Para Magnólia, Bárbara foi uma mulher pioneira, avançada no momento histórico em que viveu, tendo dedicado sua vida aos ideais de liberdade e teve um papel muito importante ao colocar a mulher em uma posição de destaque. “Em um momento em que as mulheres não tinham direito de ter opinião sequer na própria casa, ela protagonizou a organização de movimentos políticos revolucionários, quebrando todos os paradigmas”, pontua.

Magnólia Arrais, diretora da Estação de Cultura do Instituto Bárbara de Alencar - Foto: Acervo pessoal

Bárbara ganhou a liberdade no final de 1820, assim como seus dois filhos mais velhos, Tristão e Carlos. Os anos encarcerados não diminuíram o desejo de liberdade, que voltaria a se manifestar efusivamente em 1824. O movimento revolucionário conhecido como Confederação do Equador chega aos 200 anos em 2024.

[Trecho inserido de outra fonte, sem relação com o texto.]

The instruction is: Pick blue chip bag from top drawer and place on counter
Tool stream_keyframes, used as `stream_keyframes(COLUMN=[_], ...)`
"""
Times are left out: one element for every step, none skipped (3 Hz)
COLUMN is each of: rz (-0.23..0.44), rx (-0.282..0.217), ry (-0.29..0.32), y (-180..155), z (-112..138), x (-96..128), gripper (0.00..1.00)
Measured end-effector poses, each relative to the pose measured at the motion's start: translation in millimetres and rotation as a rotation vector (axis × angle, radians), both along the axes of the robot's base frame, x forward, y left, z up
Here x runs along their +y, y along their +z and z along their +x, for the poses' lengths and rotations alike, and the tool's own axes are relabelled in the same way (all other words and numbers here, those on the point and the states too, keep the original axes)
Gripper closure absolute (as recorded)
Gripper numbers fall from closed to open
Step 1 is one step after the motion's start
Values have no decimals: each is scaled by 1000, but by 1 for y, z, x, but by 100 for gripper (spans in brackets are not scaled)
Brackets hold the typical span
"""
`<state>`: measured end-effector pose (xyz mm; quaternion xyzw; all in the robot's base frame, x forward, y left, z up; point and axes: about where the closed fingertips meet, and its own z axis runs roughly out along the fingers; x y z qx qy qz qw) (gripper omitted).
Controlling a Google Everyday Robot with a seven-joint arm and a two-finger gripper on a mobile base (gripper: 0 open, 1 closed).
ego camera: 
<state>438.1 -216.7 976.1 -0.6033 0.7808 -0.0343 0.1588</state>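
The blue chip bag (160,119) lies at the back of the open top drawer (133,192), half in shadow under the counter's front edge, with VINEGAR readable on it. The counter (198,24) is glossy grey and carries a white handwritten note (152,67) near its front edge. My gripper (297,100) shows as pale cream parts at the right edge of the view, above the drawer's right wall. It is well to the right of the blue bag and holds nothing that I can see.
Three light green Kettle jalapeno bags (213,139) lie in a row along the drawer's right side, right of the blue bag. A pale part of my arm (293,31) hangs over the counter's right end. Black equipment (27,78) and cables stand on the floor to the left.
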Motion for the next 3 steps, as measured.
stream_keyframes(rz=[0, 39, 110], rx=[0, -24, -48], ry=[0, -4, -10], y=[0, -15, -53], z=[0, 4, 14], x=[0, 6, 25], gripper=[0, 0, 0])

Naquele ano, D. Pedro I, então imperador do Brasil, dissolveu a Constituinte, de forma a resguardar as regalias portuguesas em nosso País. Estourava a Confederação do Equador, de cunho separatista e republicano, rapidamente abraçada pelos Alencar no Ceará, com engajamento de Bárbara e dos filhos, sendo Tristão Gonçalves nomeado governador do Ceará. Mas esta revolução também não teve maior duração, culminando, inclusive, com a morte de Tristão e de outros revolucionários como Padre Mororó, Feliciano Carapinima e Azevedo Bolão, todos condenados ao fuzilamento e eternizados como nomes de logradouros de Fortaleza (avenida Carapinima, no Benfica, e ruas Padre Mororó, no Centro, e Azevedo Bolão, na Parquelândia).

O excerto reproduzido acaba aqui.